> [Aim of the exercise]
The part to set down runs from the first line of the data below through the line with "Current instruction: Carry", inclusive; write it exactly and leave out the pictures.

::: Stored data

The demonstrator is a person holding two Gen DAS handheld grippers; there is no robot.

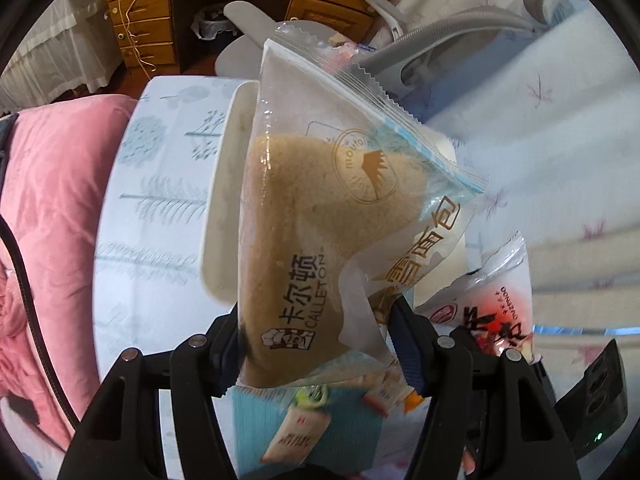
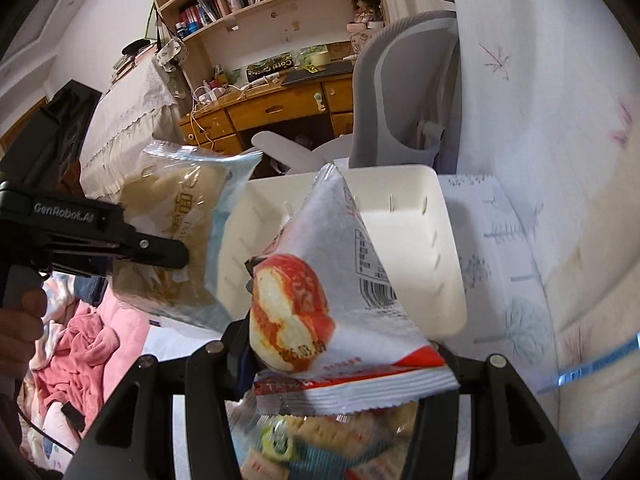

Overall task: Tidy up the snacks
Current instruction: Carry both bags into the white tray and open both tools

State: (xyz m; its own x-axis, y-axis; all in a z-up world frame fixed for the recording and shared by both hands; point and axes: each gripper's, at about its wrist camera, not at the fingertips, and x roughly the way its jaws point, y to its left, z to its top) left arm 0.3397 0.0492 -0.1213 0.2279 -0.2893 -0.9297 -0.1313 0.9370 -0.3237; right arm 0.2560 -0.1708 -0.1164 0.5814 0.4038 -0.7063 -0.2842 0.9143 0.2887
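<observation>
My left gripper [image 1: 320,344] is shut on a clear packet of brown bread [image 1: 320,220], held up in front of the white basket [image 1: 224,184]. The same bread packet [image 2: 180,240] shows at the left of the right wrist view, pinched by the left gripper [image 2: 176,256]. My right gripper [image 2: 340,364] is shut on a white and red bun packet [image 2: 332,280], lifted just before the white basket [image 2: 404,240]. That red packet [image 1: 492,312] also appears at the right of the left wrist view. Several small snacks [image 2: 312,440] lie below on a blue mat [image 1: 264,416].
The basket stands on a white cloth with a tree print [image 1: 160,200]. A pink blanket [image 1: 52,208] lies to the left. A grey chair [image 2: 408,92] and a wooden desk [image 2: 280,108] are behind. A hand [image 2: 20,320] holds the left gripper's handle.
</observation>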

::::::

> [Solved problem]
The demonstrator is a person holding two Gen DAS handheld grippers; there is no robot.


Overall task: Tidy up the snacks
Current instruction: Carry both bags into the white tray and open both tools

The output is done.